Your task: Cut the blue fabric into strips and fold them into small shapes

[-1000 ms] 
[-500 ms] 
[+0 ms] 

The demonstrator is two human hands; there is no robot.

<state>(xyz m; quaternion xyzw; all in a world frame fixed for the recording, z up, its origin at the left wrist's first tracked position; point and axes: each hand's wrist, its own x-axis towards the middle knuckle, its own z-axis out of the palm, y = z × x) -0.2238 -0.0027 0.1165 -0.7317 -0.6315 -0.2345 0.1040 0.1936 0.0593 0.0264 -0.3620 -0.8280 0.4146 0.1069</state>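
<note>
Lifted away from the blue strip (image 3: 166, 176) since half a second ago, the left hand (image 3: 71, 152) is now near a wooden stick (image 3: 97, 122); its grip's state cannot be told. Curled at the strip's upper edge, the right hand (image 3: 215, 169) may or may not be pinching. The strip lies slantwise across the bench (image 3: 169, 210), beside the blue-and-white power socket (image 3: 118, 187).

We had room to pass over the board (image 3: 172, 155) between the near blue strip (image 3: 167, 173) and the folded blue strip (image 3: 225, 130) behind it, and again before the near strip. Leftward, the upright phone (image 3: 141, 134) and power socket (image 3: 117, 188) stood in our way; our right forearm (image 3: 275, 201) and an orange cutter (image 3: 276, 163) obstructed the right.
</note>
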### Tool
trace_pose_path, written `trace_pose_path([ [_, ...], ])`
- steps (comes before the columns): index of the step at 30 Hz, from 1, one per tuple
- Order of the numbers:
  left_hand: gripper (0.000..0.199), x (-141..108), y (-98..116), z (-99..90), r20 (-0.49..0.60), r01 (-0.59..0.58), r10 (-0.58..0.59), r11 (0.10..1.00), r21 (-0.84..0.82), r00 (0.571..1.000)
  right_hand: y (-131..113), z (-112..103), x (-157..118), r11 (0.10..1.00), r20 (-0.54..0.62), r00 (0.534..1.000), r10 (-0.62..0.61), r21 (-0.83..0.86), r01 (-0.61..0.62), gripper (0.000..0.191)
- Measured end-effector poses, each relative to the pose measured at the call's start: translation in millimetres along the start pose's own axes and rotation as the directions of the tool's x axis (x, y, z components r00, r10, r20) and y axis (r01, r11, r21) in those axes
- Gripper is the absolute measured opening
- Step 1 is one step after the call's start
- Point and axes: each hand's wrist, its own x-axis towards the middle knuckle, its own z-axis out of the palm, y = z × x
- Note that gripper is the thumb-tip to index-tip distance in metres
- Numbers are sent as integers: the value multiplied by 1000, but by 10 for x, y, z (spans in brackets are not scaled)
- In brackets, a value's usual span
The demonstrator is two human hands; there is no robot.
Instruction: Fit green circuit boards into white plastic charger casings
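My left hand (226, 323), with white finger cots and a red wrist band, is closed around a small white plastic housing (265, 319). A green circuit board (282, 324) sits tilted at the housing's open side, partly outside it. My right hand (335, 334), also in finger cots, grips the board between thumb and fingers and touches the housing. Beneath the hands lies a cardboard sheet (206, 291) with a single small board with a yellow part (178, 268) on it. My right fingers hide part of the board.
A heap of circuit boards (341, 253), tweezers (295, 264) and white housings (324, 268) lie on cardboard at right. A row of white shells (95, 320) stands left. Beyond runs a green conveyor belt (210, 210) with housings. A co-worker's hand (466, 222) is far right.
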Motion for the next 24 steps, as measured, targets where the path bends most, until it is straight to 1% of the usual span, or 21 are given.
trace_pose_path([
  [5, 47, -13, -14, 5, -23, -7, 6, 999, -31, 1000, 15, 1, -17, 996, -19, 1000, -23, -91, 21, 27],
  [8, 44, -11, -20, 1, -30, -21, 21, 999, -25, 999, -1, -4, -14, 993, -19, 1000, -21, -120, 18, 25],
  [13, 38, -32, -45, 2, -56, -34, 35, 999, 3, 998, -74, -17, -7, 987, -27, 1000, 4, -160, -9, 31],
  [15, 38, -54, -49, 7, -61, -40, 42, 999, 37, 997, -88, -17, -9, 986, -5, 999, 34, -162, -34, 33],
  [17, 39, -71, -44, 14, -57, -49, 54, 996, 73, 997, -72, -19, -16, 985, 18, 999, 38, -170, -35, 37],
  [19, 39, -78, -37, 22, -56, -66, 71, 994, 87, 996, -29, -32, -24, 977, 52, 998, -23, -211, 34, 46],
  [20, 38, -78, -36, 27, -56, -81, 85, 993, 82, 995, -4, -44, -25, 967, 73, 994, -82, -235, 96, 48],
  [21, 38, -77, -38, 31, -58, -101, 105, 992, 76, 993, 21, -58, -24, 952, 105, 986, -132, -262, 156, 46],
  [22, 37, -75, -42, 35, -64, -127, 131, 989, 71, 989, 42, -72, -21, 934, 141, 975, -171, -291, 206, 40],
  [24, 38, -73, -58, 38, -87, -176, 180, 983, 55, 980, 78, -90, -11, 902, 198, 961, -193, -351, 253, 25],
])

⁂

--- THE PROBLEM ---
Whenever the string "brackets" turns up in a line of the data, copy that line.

--- RESPONSE BELOW ---
- Numbers are sent as integers: the value multiplied by 1000, but by 10 for x, y, z (spans in brackets are not scaled)
- In brackets, a value's usual span

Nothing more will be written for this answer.